Content starts
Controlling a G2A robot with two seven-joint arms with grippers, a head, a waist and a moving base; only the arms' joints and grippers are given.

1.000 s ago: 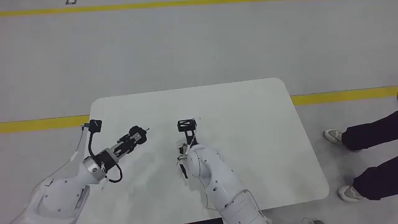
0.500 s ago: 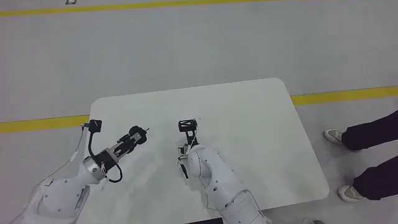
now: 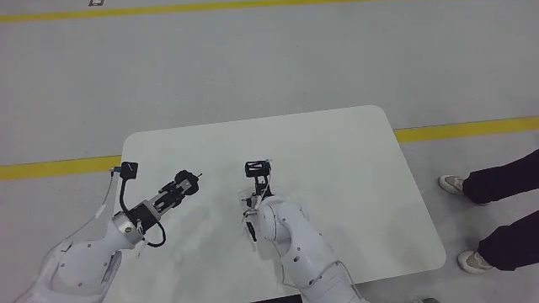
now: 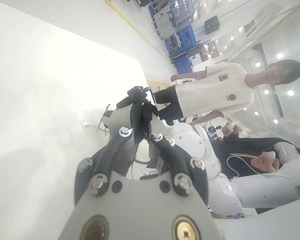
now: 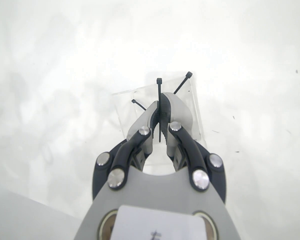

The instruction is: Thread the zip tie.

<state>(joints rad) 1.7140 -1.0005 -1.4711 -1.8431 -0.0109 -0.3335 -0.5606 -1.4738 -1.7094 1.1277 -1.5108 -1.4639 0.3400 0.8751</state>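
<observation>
- Right gripper (image 5: 161, 106): pinching one black zip tie (image 5: 159, 88), over clear tray (image 5: 188, 108).
- Left gripper (image 4: 141, 107): pressed together, seemingly empty.
- Threading: judged not yet begun.

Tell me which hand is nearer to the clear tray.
Right. The right hand hangs directly above the clear tray, shut on a zip tie; the left hand is off to its side.
</observation>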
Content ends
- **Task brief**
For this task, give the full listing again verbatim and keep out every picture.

- **Exercise answer**
Controlling a G2A robot with two seven-joint arms with grippers, a head, a waist and a moving base; only the arms' joints and grippers are given.

1.000 s ago: 
0.500 s ago: 
now: 
now: 
now: 

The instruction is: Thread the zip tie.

<state>(joints rad) 1.7140 -1.0005 -1.4711 -1.8431 -0.0109 -0.3335 -0.5606 -1.4738 -1.7094 1.1277 -1.5108 -1.4639 0.3400 0.8751</state>
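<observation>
- Right gripper (image 5: 161, 106): pinching one black zip tie (image 5: 159, 88), over clear tray (image 5: 188, 108).
- Left gripper (image 4: 141, 107): pressed together, seemingly empty.
- Threading: judged not yet begun.

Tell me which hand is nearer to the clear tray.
Right. The right hand hangs directly above the clear tray, shut on a zip tie; the left hand is off to its side.
</observation>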

The work on this exercise has been completed.